**WHAT THE EXERCISE ASKS:** Check every line of the material below for the string "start", and return the ones that have it.

**EXERCISE INPUTS:**
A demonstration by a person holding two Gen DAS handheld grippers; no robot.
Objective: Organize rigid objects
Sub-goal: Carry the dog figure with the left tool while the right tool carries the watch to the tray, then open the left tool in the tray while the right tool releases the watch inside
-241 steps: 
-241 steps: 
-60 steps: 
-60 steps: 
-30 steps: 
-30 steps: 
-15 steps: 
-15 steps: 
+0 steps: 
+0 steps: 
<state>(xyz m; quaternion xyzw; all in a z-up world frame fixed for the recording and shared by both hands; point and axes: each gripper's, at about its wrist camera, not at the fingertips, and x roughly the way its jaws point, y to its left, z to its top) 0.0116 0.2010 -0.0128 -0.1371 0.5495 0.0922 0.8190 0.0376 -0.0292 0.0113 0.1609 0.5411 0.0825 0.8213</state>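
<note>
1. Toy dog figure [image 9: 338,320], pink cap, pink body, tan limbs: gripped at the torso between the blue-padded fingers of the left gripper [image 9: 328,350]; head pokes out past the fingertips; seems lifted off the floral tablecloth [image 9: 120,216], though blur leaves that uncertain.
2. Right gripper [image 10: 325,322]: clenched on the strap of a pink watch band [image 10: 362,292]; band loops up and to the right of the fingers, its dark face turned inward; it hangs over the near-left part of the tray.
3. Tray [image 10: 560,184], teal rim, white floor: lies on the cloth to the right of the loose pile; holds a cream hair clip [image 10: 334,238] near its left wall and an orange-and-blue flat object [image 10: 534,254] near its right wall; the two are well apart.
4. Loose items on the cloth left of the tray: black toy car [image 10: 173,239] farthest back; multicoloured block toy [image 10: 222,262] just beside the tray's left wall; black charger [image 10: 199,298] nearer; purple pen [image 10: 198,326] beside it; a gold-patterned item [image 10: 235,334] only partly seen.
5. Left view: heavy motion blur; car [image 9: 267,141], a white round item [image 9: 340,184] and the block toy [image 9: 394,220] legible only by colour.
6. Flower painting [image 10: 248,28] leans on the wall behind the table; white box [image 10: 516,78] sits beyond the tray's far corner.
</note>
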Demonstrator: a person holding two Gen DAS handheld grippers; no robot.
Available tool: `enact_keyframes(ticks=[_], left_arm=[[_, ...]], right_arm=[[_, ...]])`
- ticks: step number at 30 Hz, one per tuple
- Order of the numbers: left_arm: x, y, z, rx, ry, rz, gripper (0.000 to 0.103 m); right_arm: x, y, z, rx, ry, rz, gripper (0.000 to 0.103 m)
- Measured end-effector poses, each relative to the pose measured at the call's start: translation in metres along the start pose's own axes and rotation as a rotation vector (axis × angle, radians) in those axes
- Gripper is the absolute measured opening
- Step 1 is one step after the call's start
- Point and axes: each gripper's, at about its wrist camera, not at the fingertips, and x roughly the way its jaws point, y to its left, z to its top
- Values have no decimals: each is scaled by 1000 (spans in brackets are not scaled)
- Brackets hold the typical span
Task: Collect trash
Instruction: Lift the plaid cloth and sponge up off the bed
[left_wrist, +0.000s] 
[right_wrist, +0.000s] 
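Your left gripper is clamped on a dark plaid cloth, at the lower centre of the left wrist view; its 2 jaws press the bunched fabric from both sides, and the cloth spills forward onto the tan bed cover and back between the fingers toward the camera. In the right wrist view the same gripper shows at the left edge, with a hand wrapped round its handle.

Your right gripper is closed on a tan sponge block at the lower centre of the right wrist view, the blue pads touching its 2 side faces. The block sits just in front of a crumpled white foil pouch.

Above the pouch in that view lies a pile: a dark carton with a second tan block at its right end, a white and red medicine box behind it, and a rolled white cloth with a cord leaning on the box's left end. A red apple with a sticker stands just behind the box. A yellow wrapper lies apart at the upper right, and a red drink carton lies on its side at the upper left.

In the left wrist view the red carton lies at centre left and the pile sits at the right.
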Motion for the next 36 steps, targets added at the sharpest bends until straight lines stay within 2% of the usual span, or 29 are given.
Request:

**FINISHED TASK:**
- Measured end-effector poses, each relative to the pose measured at the call's start: translation in metres along the start pose's own axes and rotation as a rotation vector (axis × angle, radians) in those axes
- Step 1 is one step after the call's start

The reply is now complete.